Only the lines from the one with "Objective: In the" to the end of the listing below should be set down, exactly as written and without any pictures.

§ **Information shown**:
=== Begin Enclosure ===
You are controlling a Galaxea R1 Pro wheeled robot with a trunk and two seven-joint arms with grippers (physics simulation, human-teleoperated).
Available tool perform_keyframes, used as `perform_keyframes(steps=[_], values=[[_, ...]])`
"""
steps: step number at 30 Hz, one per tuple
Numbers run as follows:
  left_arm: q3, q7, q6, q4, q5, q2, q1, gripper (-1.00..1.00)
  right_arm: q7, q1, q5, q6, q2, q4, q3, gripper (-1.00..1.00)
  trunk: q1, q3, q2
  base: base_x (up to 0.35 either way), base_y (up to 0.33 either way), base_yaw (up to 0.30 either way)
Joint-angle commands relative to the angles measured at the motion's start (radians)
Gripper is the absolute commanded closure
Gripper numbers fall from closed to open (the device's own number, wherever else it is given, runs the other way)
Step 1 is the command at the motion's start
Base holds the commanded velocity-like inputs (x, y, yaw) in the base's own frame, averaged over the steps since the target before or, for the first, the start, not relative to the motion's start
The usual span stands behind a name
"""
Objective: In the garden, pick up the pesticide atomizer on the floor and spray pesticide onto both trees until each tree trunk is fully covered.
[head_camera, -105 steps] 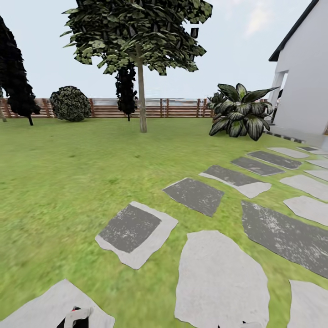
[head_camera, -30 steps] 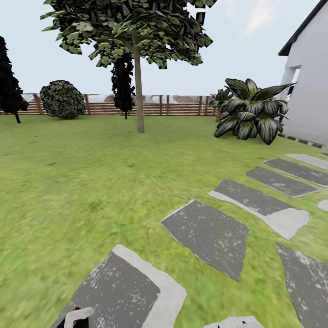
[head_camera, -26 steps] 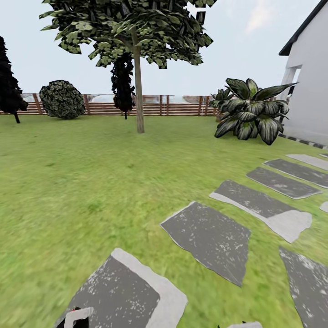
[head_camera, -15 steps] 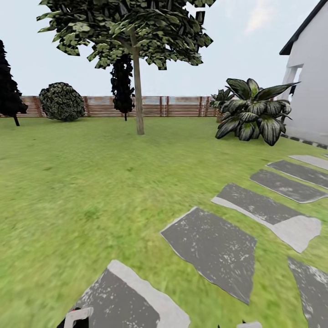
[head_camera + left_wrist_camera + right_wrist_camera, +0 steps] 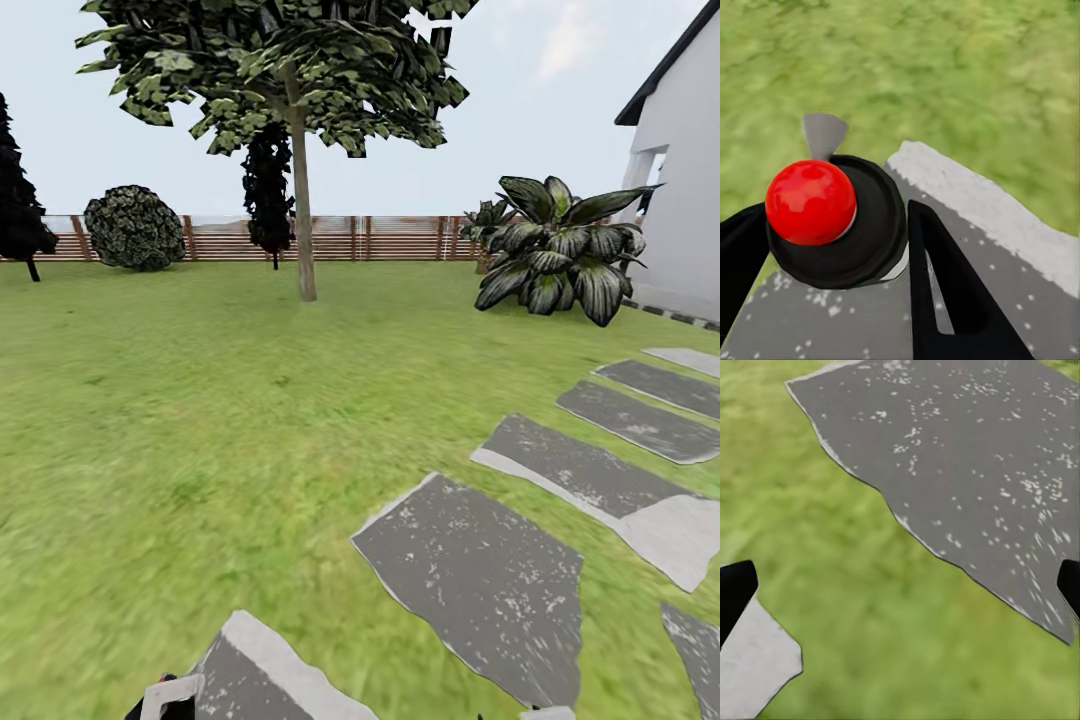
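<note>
Between the left hand's black fingers sat the pesticide atomizer, a black round body with a red ball top, gripped. The right hand was spread wide, empty. Likely the approach step: next, drive toward the grey-brown tree trunk at 11 o'clock, across green grass and grey stepping slabs.

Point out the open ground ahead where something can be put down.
Open lawn runs from the slabs to the fence, left of the tree trunk. It is crowded at right: slabs, the broad-leaf plant and the house wall.
</note>
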Motion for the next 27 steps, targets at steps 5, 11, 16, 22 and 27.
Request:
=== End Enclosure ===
§ **Answer to this exercise**:
Objective: In the garden, pick up the pesticide atomizer on the floor and spray pesticide onto both trees until each tree trunk is fully covered.
[head_camera, -105 steps] 
[head_camera, -30 steps] 
[head_camera, -26 steps] 
[head_camera, -15 steps] 
[head_camera + left_wrist_camera + right_wrist_camera, +0 steps] 
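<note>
Between the left hand's black fingers sat the pesticide atomizer, a black round body with a red ball top, gripped. The right hand was spread wide, empty. Likely the approach step: next, drive toward the grey-brown tree trunk at 11 o'clock, across green grass and grey stepping slabs.

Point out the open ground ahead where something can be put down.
Open lawn runs from the slabs to the fence, left of the tree trunk. It is crowded at right: slabs, the broad-leaf plant and the house wall.
</note>
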Motion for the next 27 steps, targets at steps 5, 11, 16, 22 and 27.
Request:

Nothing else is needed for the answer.